**Task requirements:**
Nothing but the lines from the first line of the records through the line with "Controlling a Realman" should be output, exactly as written and free of pictures.

-- Entries shown follows --

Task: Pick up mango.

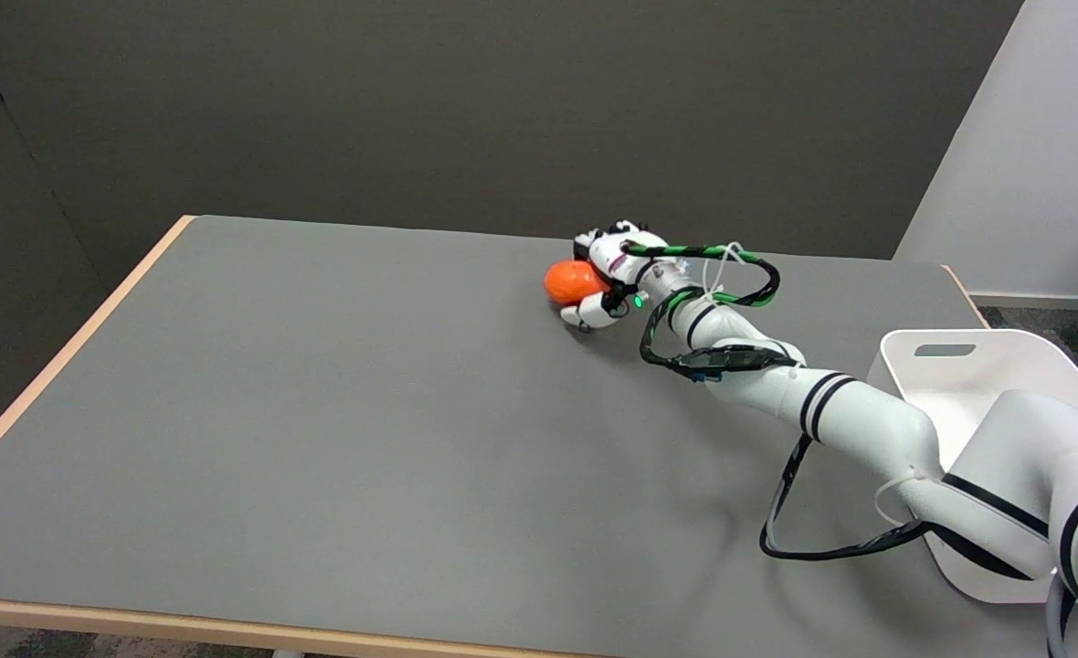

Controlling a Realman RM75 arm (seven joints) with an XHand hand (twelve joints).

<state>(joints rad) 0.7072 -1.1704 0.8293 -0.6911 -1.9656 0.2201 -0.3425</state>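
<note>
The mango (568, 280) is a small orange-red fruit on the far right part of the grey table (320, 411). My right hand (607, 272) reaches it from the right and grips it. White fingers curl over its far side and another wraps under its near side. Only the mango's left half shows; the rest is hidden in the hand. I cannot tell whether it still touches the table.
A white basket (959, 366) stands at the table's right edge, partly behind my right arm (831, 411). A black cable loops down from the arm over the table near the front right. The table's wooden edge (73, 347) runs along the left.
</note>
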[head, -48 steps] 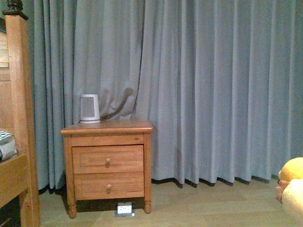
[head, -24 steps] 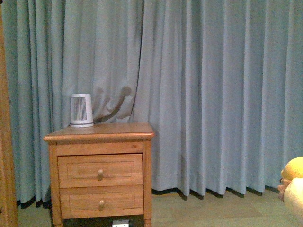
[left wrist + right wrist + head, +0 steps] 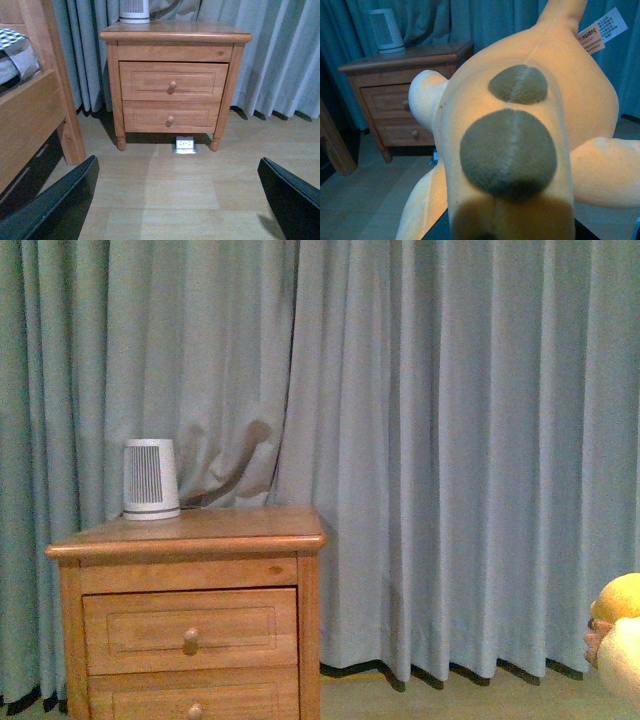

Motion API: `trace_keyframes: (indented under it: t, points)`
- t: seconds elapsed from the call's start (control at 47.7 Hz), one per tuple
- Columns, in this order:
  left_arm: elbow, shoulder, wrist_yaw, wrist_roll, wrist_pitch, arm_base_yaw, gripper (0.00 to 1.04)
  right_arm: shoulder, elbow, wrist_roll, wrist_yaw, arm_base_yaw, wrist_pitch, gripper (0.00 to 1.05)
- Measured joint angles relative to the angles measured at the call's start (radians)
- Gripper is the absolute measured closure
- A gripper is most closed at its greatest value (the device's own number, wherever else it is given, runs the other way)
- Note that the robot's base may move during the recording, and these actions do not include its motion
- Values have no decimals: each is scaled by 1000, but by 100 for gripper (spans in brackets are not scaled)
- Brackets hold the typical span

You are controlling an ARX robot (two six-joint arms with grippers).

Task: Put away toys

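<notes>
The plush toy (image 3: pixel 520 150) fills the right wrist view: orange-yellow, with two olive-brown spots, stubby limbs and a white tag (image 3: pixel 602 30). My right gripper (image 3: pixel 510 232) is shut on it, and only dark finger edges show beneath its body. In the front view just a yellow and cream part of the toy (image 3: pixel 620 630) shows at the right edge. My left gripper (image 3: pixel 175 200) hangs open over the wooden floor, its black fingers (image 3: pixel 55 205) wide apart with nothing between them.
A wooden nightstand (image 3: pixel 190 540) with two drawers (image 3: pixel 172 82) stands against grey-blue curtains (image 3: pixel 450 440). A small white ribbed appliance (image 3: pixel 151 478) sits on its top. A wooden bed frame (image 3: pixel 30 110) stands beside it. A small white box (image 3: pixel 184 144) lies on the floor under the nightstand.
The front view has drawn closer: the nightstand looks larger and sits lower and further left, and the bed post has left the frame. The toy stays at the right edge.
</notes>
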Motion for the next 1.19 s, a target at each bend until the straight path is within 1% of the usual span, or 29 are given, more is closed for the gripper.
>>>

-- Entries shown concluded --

**Output below:**
Task: Pick up mango.


Controlling a Realman RM75 arm (seven joints) with an XHand hand (twelve joints).

What was produced is the complete output.